Jason Konner, M.D., an oncologist at Memorial Sloan Kettering Monmouth, treats many of the cancers that arise from HPV. He noted that the cancers are particularly nasty with unpleasant treatments that include radiology and chemotherapy.

“I’m somebody who sees the consequences of not getting (the HPV vaccine),” said Konner. “It’s pretty awful. This is something that is a very clear benefit.” Konner prefers to think of the HPV vaccine as a cancer vaccine, one that has been proven safe and effective through large and lengthy clinical trials. Edman uses a similar approach in talking to his patients about the vaccine.

“The message that we try to give to parents is that it’s cancer prevention because we know that HPV causes more than 90 percent of cervical cancer,” he said. “It’s a fully preventable cancer that we are trying to address.”

In families with high cancer risk the HPV vaccine might be less daunting. Pamela Zaborney, of Middletown, said she chose to get her son vaccinated with that in mind.

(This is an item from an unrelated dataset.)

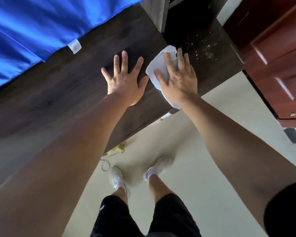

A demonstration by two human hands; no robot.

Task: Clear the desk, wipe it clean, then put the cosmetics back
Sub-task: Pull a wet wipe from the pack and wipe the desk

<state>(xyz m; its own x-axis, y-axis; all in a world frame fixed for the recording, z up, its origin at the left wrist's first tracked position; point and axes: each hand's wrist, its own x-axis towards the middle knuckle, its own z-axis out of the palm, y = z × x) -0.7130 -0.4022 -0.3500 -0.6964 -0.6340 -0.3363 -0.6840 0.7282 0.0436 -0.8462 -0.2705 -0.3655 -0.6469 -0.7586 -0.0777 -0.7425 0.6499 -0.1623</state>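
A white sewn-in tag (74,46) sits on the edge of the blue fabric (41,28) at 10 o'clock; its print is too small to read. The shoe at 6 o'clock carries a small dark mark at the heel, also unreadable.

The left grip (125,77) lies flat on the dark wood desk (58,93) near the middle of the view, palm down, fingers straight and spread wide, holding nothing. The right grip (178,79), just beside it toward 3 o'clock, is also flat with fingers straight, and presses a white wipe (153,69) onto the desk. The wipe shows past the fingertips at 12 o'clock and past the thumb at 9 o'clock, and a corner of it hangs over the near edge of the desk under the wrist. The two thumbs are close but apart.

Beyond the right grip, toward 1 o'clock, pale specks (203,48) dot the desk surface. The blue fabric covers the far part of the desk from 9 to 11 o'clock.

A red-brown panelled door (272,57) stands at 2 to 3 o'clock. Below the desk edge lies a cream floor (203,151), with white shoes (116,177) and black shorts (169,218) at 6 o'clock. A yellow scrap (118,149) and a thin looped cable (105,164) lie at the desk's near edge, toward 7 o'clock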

“I definitely think with cancer prevention it was a positive,” she said, but added that other parents had to weigh their feelings on the vaccine for themselves. “I wouldn’t recommend anything to other parents. It’s their own choice.”

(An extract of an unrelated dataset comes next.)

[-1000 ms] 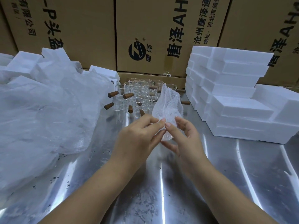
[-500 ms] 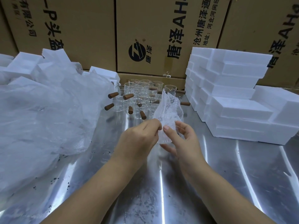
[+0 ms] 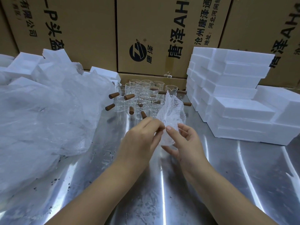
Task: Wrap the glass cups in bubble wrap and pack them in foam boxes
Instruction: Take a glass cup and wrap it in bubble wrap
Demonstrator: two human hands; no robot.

Acknowledging some of the trepidation around vaccines, Konner urges people, particularly parents, to read up on the HPV vaccine before deciding what is right for them.

“I think with any treatment decision the risks and the benefits must be weighed,” Konner said. “So many of our day-to-day activities are much less safe than this vaccine. I think that people hyperfocus on the risk and don’t think of the benefit to their lives.”

For parents considering the vaccine for their children, Konner suggests they also think of getting it for themselves. Though more effective in children, he says it is a vaccine that everyone should have.

“I would encourage skeptics to go to CDC website and look at the data,” he said. “Tens of millions of vaccinations have been given. The effectiveness of this vaccine is nearly 100 percent and the downsides of HPV are so well described: 14 million cases a year, thousands of deaths a year just from cervix cancer, which doesn’t include other cancers. There’s a lot of people dying and many of them are very young people.”